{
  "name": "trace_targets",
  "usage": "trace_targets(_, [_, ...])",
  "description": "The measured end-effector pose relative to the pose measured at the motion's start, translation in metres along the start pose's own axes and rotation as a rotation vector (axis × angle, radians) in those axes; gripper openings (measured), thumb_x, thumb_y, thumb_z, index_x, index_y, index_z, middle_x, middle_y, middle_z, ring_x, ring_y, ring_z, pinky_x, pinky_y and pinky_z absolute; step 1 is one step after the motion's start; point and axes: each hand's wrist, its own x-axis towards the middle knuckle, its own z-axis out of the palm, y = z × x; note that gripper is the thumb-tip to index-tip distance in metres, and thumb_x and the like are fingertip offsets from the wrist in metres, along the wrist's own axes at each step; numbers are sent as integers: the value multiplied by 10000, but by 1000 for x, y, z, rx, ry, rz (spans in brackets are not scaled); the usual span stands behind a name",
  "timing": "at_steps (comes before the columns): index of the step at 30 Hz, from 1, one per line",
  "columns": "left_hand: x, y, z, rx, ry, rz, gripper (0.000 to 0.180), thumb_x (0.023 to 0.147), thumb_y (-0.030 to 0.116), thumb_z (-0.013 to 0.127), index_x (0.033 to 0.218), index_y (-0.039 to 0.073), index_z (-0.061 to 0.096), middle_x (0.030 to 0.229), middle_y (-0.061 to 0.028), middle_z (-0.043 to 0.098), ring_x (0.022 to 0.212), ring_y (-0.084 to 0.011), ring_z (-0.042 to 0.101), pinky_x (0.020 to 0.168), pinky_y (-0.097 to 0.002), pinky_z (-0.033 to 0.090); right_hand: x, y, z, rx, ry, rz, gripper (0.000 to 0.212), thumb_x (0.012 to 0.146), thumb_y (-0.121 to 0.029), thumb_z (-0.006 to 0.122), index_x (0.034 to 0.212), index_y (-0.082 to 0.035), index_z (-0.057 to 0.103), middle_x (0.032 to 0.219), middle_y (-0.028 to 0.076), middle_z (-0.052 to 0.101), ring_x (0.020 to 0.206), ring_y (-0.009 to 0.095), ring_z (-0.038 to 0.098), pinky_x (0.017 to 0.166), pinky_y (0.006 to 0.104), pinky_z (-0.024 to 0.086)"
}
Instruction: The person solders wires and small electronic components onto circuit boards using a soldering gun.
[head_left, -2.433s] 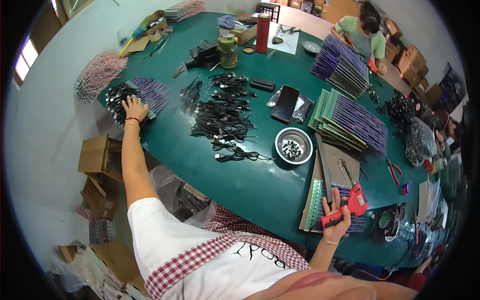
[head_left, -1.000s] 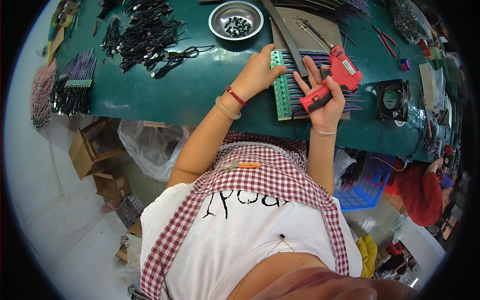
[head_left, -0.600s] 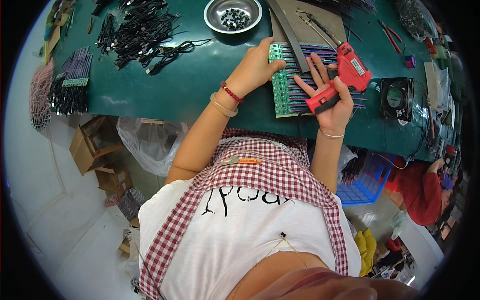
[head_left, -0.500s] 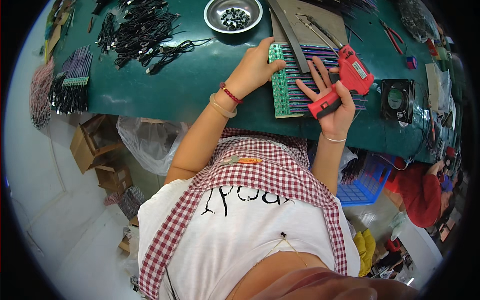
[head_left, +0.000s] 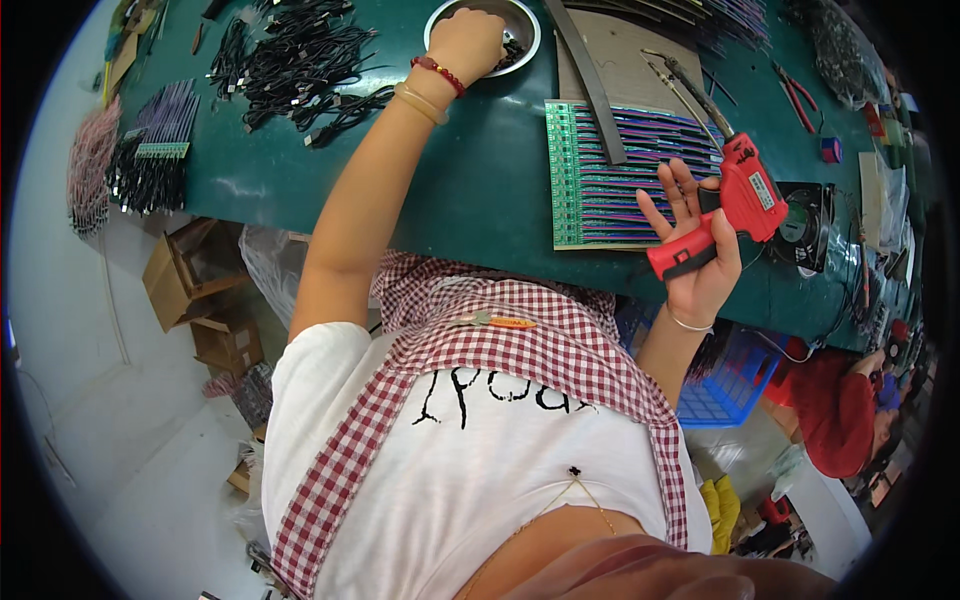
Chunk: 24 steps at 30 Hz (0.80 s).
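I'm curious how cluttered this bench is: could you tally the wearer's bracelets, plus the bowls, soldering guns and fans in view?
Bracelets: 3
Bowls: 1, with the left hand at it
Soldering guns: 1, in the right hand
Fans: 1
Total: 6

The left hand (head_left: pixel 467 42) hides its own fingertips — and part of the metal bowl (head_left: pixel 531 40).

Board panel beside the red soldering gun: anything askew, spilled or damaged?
One thing: the dark flat bar lies aslant, its near end over the wires of the green board panel, while those wires run in fairly even rows. That may be deliberate. No spill or visible damage there.
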Motion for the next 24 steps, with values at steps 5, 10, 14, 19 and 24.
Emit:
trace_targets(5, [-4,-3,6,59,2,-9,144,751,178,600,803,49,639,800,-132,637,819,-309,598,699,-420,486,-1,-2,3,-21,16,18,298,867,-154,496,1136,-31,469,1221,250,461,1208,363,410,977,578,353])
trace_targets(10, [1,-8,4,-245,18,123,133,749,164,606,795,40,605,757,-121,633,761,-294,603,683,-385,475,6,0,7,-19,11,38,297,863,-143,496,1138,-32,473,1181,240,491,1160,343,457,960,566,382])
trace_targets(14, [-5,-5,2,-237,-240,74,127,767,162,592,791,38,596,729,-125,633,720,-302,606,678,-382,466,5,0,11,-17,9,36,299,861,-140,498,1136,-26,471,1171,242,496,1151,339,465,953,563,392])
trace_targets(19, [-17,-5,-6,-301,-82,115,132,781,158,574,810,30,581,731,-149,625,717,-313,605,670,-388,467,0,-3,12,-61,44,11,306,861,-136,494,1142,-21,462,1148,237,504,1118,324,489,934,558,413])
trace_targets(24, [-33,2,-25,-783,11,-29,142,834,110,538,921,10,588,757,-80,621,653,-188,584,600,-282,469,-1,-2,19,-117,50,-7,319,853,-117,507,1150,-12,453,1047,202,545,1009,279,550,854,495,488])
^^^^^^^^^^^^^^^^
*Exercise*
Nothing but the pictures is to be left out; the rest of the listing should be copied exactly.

*Task output*
{
  "name": "trace_targets",
  "usage": "trace_targets(_, [_, ...])",
  "description": "The measured end-effector pose relative to the pose measured at the motion's start, translation in metres along the start pose's own axes and rotation as a rotation vector (axis × angle, radians) in those axes; gripper openings (measured), thumb_x, thumb_y, thumb_z, index_x, index_y, index_z, middle_x, middle_y, middle_z, ring_x, ring_y, ring_z, pinky_x, pinky_y and pinky_z absolute; step 1 is one step after the motion's start; point and axes: each hand's wrist, its own x-axis towards the middle knuckle, its own z-axis out of the palm, y = z × x; note that gripper is the thumb-tip to index-tip distance in metres, and thumb_x and the like are fingertip offsets from the wrist in metres, along the wrist's own axes at each step; numbers are sent as integers: the value multiplied by 10000, but by 1000 for x, y, z, rx, ry, rz (spans in brackets are not scaled); the usual span stands behind a name",
  "timing": "at_steps (comes before the columns): index of the step at 30 Hz, from 1, one per line",
  "columns": "left_hand: x, y, z, rx, ry, rz, gripper (0.000 to 0.180), thumb_x (0.023 to 0.147), thumb_y (-0.030 to 0.116), thumb_z (-0.013 to 0.127), index_x (0.033 to 0.218), index_y (-0.039 to 0.073), index_z (-0.061 to 0.096), middle_x (0.030 to 0.229), middle_y (-0.061 to 0.028), middle_z (-0.043 to 0.098), ring_x (0.022 to 0.212), ring_y (-0.084 to 0.011), ring_z (-0.042 to 0.101), pinky_x (0.020 to 0.168), pinky_y (-0.097 to 0.002), pinky_z (-0.033 to 0.090); right_hand: x, y, z, rx, ry, rz, gripper (0.000 to 0.212), thumb_x (0.012 to 0.146), thumb_y (-0.121 to 0.029), thumb_z (-0.006 to 0.122), index_x (0.034 to 0.212), index_y (-0.082 to 0.035), index_z (-0.057 to 0.103), middle_x (0.032 to 0.219), middle_y (-0.028 to 0.076), middle_z (-0.052 to 0.101), ring_x (0.020 to 0.206), ring_y (-0.009 to 0.095), ring_z (-0.038 to 0.098), pinky_x (0.017 to 0.166), pinky_y (0.006 to 0.104), pinky_z (-0.024 to 0.086)"
}
Instruction: The person solders wires and small electronic components onto circuit boards using a soldering gun.
[head_left, -2.433s] 
[head_left, -1.000s] 
[head_left, -0.600s] 
[head_left, -0.500s] 
[head_left, +0.000s] 
Chunk: 24 steps at 30 Hz (0.80 s).
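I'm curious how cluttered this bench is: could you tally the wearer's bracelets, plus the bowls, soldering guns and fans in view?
Bracelets: 3
Bowls: 1, with the left hand at it
Soldering guns: 1, in the right hand
Fans: 1
Total: 6

The left hand (head_left: pixel 467 42) hides its own fingertips — and part of the metal bowl (head_left: pixel 531 40).

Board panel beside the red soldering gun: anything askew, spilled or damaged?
One thing: the dark flat bar lies aslant, its near end over the wires of the green board panel, while those wires run in fairly even rows. That may be deliberate. No spill or visible damage there.
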Motion for the next 24 steps, with values at steps 5, 10, 14, 19 and 24.
Emit:
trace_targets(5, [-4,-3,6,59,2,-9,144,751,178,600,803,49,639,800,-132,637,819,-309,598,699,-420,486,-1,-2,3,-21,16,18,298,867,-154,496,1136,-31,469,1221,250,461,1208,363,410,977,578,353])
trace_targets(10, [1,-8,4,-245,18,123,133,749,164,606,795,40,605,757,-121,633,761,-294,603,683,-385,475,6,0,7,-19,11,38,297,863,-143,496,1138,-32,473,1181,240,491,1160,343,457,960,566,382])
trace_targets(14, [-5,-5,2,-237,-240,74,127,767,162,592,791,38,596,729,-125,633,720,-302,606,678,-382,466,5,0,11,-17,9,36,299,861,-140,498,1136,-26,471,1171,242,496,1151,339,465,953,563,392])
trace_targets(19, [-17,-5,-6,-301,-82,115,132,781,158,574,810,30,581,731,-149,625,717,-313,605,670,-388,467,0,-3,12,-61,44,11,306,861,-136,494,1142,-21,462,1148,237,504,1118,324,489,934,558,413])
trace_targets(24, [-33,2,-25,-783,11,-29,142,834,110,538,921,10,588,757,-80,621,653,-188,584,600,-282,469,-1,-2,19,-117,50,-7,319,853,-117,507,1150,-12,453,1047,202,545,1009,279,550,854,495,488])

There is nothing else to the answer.